Repeatedly get errors like this:

/Can't Seek '/home/ipacs/ipacs/index/webdisk/seg_qjqo/highlight.ix' past
EOF (8 > 0)/

Anybody have and idea what is causing this?

Thanks

Edwin
Reply | Threaded
Open this post in threaded view
|

Re: [lucy-user] Indexing error message

Marvin Humphrey
In reply to this post by Edwin Crockford
On Mon, Dec 8, 2014 at 12:05 PM, Edwin Crockford <[hidden email]> wrote:
> Repeatedly get errors like this:
>
> /Can't Seek '/home/ipacs/ipacs/index/webdisk/seg_qjqo/highlight.ix' past EOF
> (8 > 0)/
>
> Anybody have and idea what is causing this?

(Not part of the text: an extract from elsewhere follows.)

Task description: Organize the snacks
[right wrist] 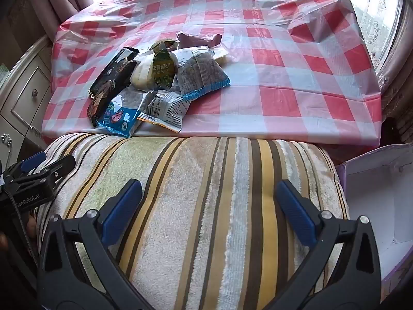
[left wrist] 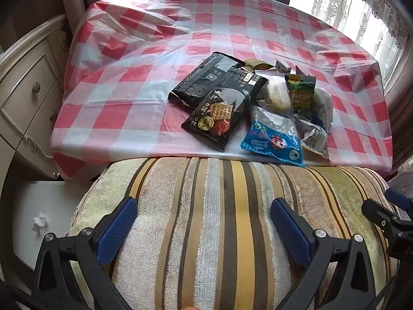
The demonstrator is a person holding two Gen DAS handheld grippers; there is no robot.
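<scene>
- On the table with the red-and-white checked plastic cloth (left wrist: pixel 160 51) sits a loose heap of snack packets (left wrist: pixel 247 103), bunched toward the near edge, some lying on top of each other.
- Left-wrist view: two black cracker packs are at the left of the heap, the front one (left wrist: pixel 216 121) showing a cracker picture, the other black pack (left wrist: pixel 206 80) tucked partly under it.
- Right beside those is a blue-and-clear packet (left wrist: pixel 273 134) with its corner poking over the table edge, plus a green packet (left wrist: pixel 302 90) propped up on a pale wrapped item.
- From the right-wrist view there's also a blue-edged clear bag of dark bits (right wrist: pixel 204 75) on the right side of the heap and a brownish-purple packet (right wrist: pixel 198 38) at the back.
- Left gripper (left wrist: pixel 204 222) has its jaws spread wide with nothing between them, just hovering over a striped fuzzy cushion (left wrist: pixel 219 206) in front of the table.
- Right gripper (right wrist: pixel 209 204) is the same deal, jaws wide apart and empty, also over that cushion, well short of the snacks.
- An open purple-rimmed box (right wrist: pixel 374 193) with a white inside sits at the right of the cushion.
- A cream drawer cabinet (left wrist: pixel 28 98) stands left of the table.
</scene>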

The `highlight.ix` virtual file is a sequence of 8-byte file pointers, each of
which points into a variable size blob in the virtual file `highlight.dat`.
Lucy document numbers for each segment begin at 1, and the length of
`highlight.ix` should be `highest_doc_num * 8`.  If the file's length is 0,
that implies that there are no documents in that segment.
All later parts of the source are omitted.